Shannon Entropy is a metric like Gini’s Index. It is a common metric used to measure randomness in various domains. Here, Shannon Entropy is used to measure the randomness in the distribution of mining power among miners. Thus, a higher Shannon Entropy indicates a higher degree of decentralization, while a lower value indicates a lower degree of decentralization.
In terms of Shannon Entropy, a recent study found that Bitcoin has a higher value. This means that considering the degree of decentralization in the selection of miners, bitcoin is a robust platform.
The above two metrics are for measuring the level of decentralization of miners in the network. Miners are a type of node in the blockchain network. Other than miners there are two more types of nodes in a blockchain network i. Full nodes ii. Light nodes. Now let us see the overall decentralization, i.e. considering all the three types of nodes (Miner, Full, Light).
This is a recent empirical study on the distribution of nodes in Bitcoin and Ethereum. According to this study, Bitcoin nodes are found to be more clustered when compared to Ethereum. Here, clustering is in terms of geographic distance, which means that nodes of Bitcoin are from nearer locations as compared to Ethereum. On further analysis, the study also finds that more than half the nodes of Bitcoin are dedicated hosting services. The existence of such hosting services on Ethereum is comparatively low, at only 28%. This is a negative sign for the decentralization of nodes.
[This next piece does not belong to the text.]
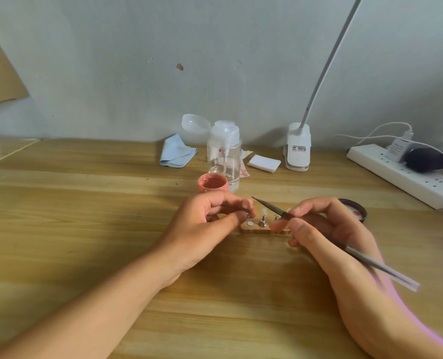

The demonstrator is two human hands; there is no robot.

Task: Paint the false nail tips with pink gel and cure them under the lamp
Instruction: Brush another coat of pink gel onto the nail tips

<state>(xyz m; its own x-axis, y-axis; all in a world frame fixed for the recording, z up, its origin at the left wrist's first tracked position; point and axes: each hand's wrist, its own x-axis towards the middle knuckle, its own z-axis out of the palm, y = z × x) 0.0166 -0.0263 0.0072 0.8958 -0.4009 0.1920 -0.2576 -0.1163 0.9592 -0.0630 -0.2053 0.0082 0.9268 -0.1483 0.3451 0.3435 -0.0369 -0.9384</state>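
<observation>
Wooden base (256, 230) lies on the worktop (85, 203). Left hand (210, 218) at the base's left end, thumb and forefinger pinching a metal peg (248, 215). Right hand (318, 229) over the base's right end, gripping the brush (344, 248), bristles angled up-left above the base. One clear nail tip (263, 211) stands upright mid-base. Open pink gel pot (212, 183) just behind the base, pump bottle (224, 156) farther behind, dark lid (355, 207) to its right.

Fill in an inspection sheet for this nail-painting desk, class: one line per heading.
Surface: wooden table, marked grain.
Job's things: open pink gel pot; brush; nail tip on a stand; clip lamp at the back.
Clutter: pump bottle with lid flipped up, blue cloth, white pads, jar lid.
Hands: left hand pinches a small metal stand; right hand holds the brush.
Cables: white cable running to a power strip, right.
Surroundings: grey wall; cardboard, upper left.
</observation>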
This hints that the overall user-base of Bitcoin is not as decentralized as that of Ethereum.
The concluding lines for Bitcoin with regards to decentralization can be that Bitcoin apart from being the most popular coin also outdoes others in terms of decentralization as far as mining is concerned. However, in terms of the user base, it is still not distributed as Ethereum.
Turing Completeness represents the prowess of a machine/system/algorithm in solving complex computable problems, given the necessary resources such as memory, time, and others. This property is indeed one of the most desirable properties of any system, as it makes any problem decidable. Blockchains for the task of mining, running smart contracts, and hosting several DApps, need computational power at large scales. The capability of a system to solve any such problem is desirable as it can adapt to different types of user needs.
However, the surprising part is that Bitcoin is not Turing Complete while other coins like Ethereum and NEO are Turing complete. That means that Bitcoin cannot respond to each user’s needs.
Note: Some Blockchain developers believe that Turing Completeness is not very desirable as it can result in infinite time taking transactions. They also believe that it compromises the degree of decentralization in the network. On the other hand, some developers believe that Turing Completeness must be a mandatory property as the user base of crypto is rising. This will result in a surge of user requirements and will lead to arduous computational problems.
Bitcoin offers a resilient decentralized architecture for mining procedures, which results in an extremely secure network of Bitcoin. However, users are still not globally distributed and are clustered around a few particular locations. The distribution of users isn’t really a deciding factor for measuring the decentralization of a blockchain system, but it is a factor to be worked upon.